Exercise objective >> Take the listing from its first line through the line that contains "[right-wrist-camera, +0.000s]" and please retype those lines exactly, leaving out the pictures.

[Opening Information supplied section]

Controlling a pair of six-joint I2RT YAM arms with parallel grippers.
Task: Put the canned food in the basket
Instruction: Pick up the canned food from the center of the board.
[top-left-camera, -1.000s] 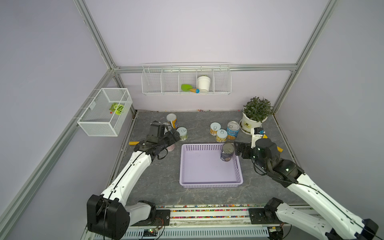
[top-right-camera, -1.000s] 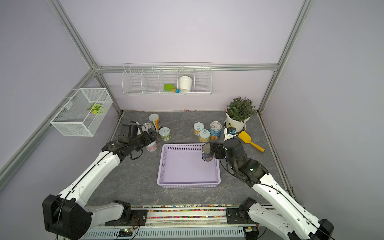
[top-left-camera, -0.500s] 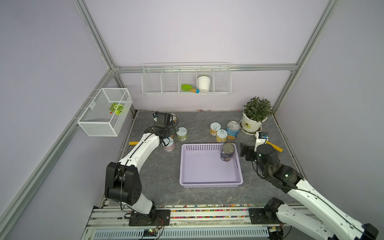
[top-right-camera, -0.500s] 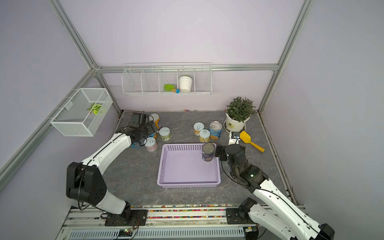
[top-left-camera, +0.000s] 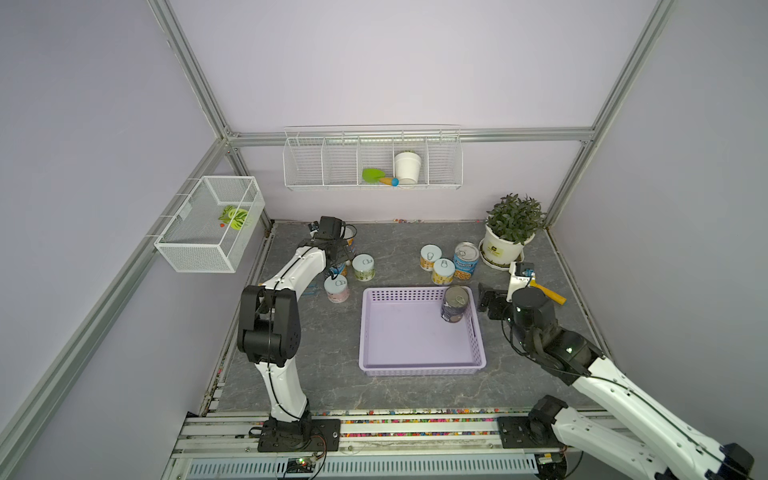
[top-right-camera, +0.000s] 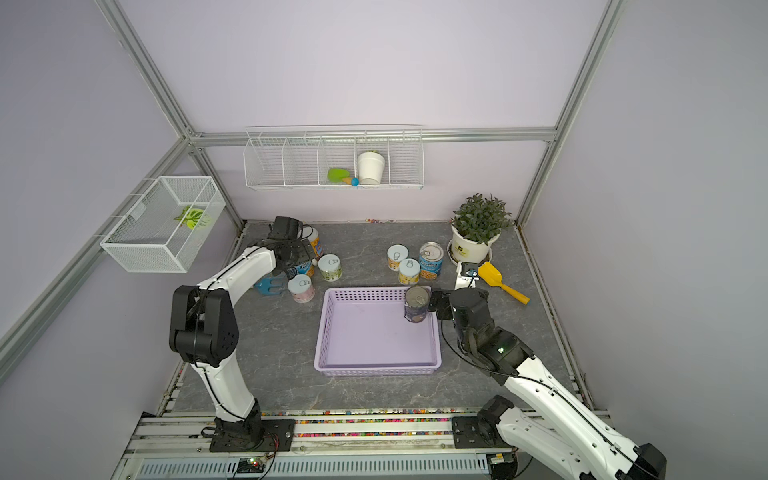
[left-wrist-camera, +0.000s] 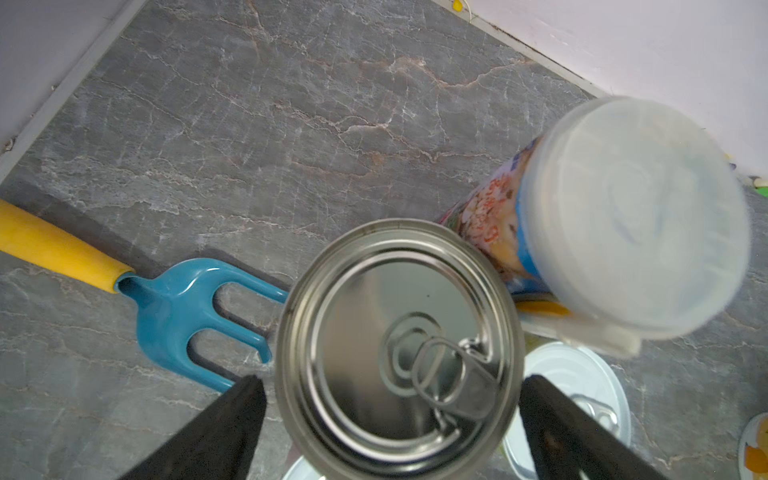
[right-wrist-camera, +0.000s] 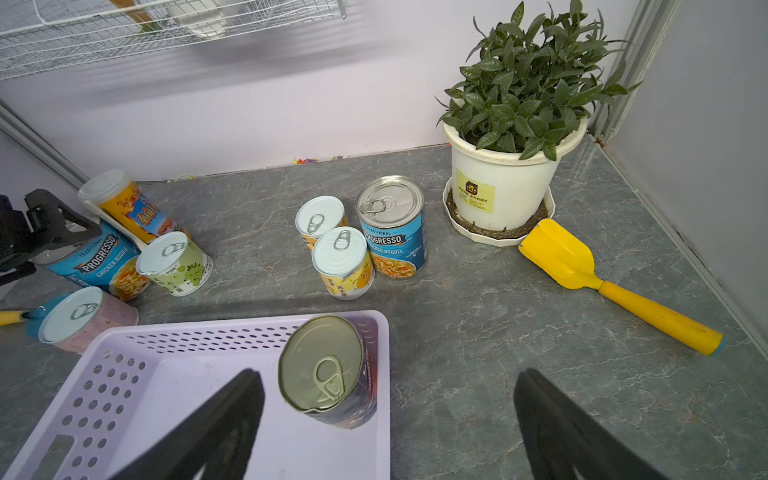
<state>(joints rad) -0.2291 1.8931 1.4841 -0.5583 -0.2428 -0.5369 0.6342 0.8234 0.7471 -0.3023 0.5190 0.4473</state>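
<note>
The basket (top-left-camera: 399, 295) is lavender with rows of small holes in its walls, and the can (top-left-camera: 454, 307) inside has a dark label and silver top. The tabletop (top-left-camera: 399, 241) is grey, veined like marble; the scoop (top-right-camera: 490, 275) is yellow.

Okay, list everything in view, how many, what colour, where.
basket: one, lavender, centre.
dark can: one, silver-topped, inside basket.
blue-label cans: two, one behind basket, one back left.
yellow-label cans: two, behind basket.
green-label can: one, left group.
pink can: one, left of basket.
tall lidded can: one, orange-yellow, back left.
potted plant: one, green, white pot, back right.
shovel: one, yellow, right side.
garden fork: one, blue, yellow handle, left edge.
wire shelf: one, white, back wall; holds small white pot, green scoop.
mesh basket: one, white, left wall.
left gripper: one, black, open around a blue-label can.
right gripper: one, black, open, beside basket.
</note>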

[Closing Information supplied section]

Exercise solution >>
Controlling a pair of six-joint I2RT YAM arms with parallel grippers.
Task: Put the canned food in the basket
Instruction: Pick up the canned food from the center of the board.
[top-left-camera, -1.000s] 
[top-right-camera, -1.000s] 
[top-left-camera, -0.500s] 
[top-right-camera, -0.500s] 
[top-left-camera, +0.000s] 
[top-right-camera, +0.000s] 
[left-wrist-camera, +0.000s] 
[right-wrist-camera, +0.000s] 

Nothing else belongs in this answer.